Until now, I'd only heard Sabin Todorov as leader of his own trio (with Lionel), and his facility with this quite different material surprised and delighted me yet again. The concert was very long and, uncharacteristically for the Sounds, was spread over three sets. It was worth staying 'til the end, though, if only for an unaccompanied passage on which Sabin dove back into his Bulgarian roots and uncorked an amazing, intense multi-metered dance rhythm-based onslaught. He's promised to send me a recently recorded concert, so I hope to be able to share some tracks with you soon.

In the mean time, here's a track from Giacomo's demo, featuring Nicolas Kummert, Stalon and Jonathan Callens: Esa.

Sunday, December 24, 2006

Thomas Champagne Trio - 14/12/2006@Kudeta, Brussels

don't call it bubbly


Thomas Champagne - as (website)
Nicolas Yates - b
Ben Prischi - p

I met Thomas at the as-yet-unblogged-about Octurn workshop the day after this concert. I was struck by his light, high-pitched sound as he sight-read Magic Malik's music half a metre to my left. Unsurprisingly, Jazzques was on the ball long before me.

The line-up was unusual: drummer Didier Van Uytvanck was unavailable and replaced by a pianist, Ben Prischi (again, Jazzques beat me to it). The trio was really still at a working-things-out stage, so between the two sets, Thomas and Ben exchanged gleeful "Hey, chords!" and "Harmonic tension!" Unfortunately, Ben had to play on a keyboard, which was to a piano what a neon tube is to a light bulb.

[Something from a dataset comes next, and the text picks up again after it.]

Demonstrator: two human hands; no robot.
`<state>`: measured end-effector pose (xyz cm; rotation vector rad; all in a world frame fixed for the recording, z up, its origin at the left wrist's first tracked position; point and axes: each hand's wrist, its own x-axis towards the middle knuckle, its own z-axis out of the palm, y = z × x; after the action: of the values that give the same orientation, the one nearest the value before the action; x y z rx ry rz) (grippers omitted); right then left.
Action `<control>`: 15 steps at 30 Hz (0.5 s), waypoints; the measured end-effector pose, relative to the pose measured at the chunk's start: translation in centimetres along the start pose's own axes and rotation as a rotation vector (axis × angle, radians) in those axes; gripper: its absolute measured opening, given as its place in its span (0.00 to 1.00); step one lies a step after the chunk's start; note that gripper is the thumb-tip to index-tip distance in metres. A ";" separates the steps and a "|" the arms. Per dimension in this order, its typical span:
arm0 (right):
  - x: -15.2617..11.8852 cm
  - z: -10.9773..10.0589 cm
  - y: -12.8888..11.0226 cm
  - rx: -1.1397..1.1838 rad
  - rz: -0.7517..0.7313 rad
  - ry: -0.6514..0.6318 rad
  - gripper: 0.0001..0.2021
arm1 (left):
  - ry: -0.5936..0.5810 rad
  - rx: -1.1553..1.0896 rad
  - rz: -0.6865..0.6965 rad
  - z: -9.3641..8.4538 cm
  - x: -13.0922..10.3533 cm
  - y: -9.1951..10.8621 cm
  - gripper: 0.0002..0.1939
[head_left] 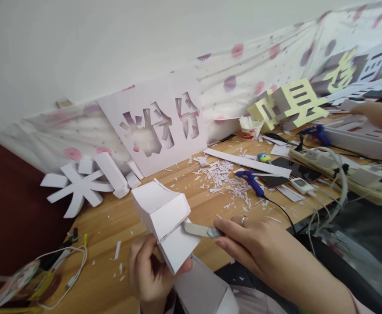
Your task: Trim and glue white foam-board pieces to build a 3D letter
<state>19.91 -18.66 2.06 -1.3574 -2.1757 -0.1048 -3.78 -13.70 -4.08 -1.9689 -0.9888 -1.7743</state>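
Desk point(112, 233) is biggest, wood-topped, w/ a spotted sheet point(230, 65) hung on the wall behind; white board point(174, 150) w/ cut-out characters leans there, upright but tilted back; yellow-faced characters point(304, 104) stand at far R; white 3-D character point(81, 187) sits L of the board; white folded form point(171, 218) is up front, ctr., above the near part of the desk; R hand point(263, 248) is closed, pinching the knife point(199, 230) btwn thumb & fingers, blade flat-ish against the form; L hand point(148, 266) grips the form's lower end, fingers curled, thumb on the near edge; another person's hand point(370, 115) is at far R; blue glue gun point(251, 183) lies beyond the R hand, nr. a paper cup point(250, 131) & white scraps point(220, 174), the smallest bits.
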 end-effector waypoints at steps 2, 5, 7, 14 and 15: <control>-0.2 0.2 0.6 0.006 0.002 -0.003 0.31 | -0.025 0.005 -0.017 0.0 -0.2 0.0 0.30; -0.8 0.8 2.4 -0.062 0.070 -0.041 0.30 | -0.021 -0.004 -0.065 -0.2 -0.7 0.0 0.30; -1.2 1.3 3.7 -0.096 0.144 -0.065 0.30 | 0.037 -0.021 -0.122 -0.3 -1.1 -0.2 0.30; -2.3 1.7 4.1 0.357 0.298 -0.137 0.14 | -0.006 -0.112 -0.241 0.1 0.0 -1.1 0.30; -2.2 1.6 3.9 0.426 0.292 -0.143 0.13 | -0.010 -0.131 -0.247 0.3 0.5 -1.2 0.30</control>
<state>23.21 -18.01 -1.25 -1.4385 -1.9343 0.5499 -4.34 -12.48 -3.92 -2.0067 -1.1914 -2.0081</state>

The trio was light on its feet: Nicholas Yates's time was as rubbery as his body language, Thomas floated and danced demurely, while Ben, a well-mannered guest, refrained from imposing upon his hosts, even though Thomas's compositions were open enough in design to survive the piano's intrusion and encourage spacious-yet-melodic improvisation. I'm looking forward to hearing the working trio in better conditions, and Ben on a real piano.



The Kudeta is a relatively new restaurant owned by singer Francis Goya and his wife and has just started hosting gigs on Thursdays. A gold record (25,000 copies) for Nostalgia hangs on the wall behind the bandstand. I think it was my first restaurant concert and although the interior was superbly designed, I didn't like the feeling of it at all. The keyboard-as-piano increased my unease. I'd rather go to a club.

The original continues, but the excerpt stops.